The only North American leg of the UCI World Cup had fully embraced the concept. From start to finish the TV show was interrupted by summaries of the previous races in the series so the audience could see Gianni Bugno winning Milan-Sanremo, Moreno Argentin
making his comeback at the Tourdes Flandres, Eddy Planckaert beating Bauer in a photo-finish at Paris-Roubaix, and so on. They also showed Miguel Indurain, who was not yet the Tour de France winner, taking victory at the Klasika San Sebastian and
Charly Mottet, now the Technical Director of the Canadian races, taking the defunct Züri-Metzgete in Switzerland.
The first version of the Grand Prix des Amériques lasted from 1988 to 1996. Arsenault relaunched it in 2010 as he witnessed the emergence of the UCI ProTour – now UCI WorldTour. From this year’s tenth edition he can look back with the
satisfaction at the record of prestigious winners: Robert Gesink (2010), Rui Costa (2011), Lars Petter Nordhaug (2012), Peter Sagan (2013), Simon Gerrans (2014), Tim Wellens (2015), Greg Van Avermaet (2016, after his Olympic title in Rio de Janeiro),
Diego Ulissi (2017) and Michael Matthews (2018).
But Arsenault came back on the international cycling scene with two events instead of just the famous one on the Mont Royal: the Grand Prix de Québec was created to give the champions two chances within three days to shine in the region. The capital
city of the province of the same name has also crowned top riders: Thomas Voeckler (2010), Philippe Gilbert (2011), Gerrans (2012, 2014), Gesink (2013), Rigoberto Urán (2015), Sagan (2016, 2017) and Matthews (2018). The only two riders
to have won both races consecutively, Gerrans and Matthews, are both Australian.
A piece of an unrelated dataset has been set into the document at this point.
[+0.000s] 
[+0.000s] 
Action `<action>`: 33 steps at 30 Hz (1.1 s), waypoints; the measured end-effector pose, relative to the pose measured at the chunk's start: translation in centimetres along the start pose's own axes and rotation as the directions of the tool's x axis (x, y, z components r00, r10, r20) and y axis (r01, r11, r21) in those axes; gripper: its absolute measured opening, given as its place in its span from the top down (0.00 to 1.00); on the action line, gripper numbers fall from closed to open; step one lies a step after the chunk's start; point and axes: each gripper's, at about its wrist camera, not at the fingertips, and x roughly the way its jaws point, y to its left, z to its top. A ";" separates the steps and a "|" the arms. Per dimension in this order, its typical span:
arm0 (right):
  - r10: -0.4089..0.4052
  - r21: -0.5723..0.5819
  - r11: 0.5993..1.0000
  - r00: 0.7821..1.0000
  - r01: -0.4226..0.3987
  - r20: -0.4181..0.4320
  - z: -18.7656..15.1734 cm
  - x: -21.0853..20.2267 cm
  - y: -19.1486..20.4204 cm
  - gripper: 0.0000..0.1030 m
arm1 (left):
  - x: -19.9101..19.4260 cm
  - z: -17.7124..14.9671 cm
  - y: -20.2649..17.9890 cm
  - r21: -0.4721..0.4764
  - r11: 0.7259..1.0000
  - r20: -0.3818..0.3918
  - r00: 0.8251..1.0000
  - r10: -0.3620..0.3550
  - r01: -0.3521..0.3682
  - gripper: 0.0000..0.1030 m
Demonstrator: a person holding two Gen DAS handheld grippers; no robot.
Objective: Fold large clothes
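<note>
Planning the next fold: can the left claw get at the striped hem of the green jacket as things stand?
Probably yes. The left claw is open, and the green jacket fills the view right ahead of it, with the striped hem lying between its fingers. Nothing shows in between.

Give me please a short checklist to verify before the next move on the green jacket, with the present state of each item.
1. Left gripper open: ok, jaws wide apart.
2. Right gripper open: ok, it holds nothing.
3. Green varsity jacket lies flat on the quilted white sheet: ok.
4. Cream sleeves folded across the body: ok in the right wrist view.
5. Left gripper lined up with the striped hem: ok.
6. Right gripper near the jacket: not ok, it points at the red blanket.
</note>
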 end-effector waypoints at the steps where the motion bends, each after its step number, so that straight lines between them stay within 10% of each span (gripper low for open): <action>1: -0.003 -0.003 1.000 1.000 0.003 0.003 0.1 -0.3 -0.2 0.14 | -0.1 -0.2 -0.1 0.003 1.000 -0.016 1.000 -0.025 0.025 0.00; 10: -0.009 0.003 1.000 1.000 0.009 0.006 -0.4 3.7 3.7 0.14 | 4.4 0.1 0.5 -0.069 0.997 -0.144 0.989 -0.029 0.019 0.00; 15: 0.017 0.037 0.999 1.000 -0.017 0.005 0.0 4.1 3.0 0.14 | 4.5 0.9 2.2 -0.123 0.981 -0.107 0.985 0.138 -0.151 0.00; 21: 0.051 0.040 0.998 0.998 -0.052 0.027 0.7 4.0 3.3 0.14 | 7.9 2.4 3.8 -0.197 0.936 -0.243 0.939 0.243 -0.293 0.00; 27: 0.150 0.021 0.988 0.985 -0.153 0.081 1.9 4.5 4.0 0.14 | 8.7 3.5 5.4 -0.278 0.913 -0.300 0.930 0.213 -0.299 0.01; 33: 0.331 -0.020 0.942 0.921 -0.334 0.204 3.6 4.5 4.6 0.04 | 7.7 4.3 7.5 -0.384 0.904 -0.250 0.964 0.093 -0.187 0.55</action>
Regular contenders Sagan, Van Avermaet and Matthews are back looking for more success as they gear up for the UCI Road World Championships in Yorkshire, Great Britain, at the end of September and the lumpy terrain of the Canadian races offers an ideal
warm-up. Super champion Vincenzo Nibali is highly awaited by the North American fans as well. But all eyes will be on the new star Julian Alaphilippe who caught the heart of many cycling lovers during his 14 days in the yellow jersey at the Tour de
France. In the early part of his pro career, the Frenchman took part in the Canadian races in 2014, 2015 and 2016. His best result was tenth in Montreal three years ago. After he resumed racing at the Deutschland Tour, he’s ready for another
stint of glory in the final part of the season.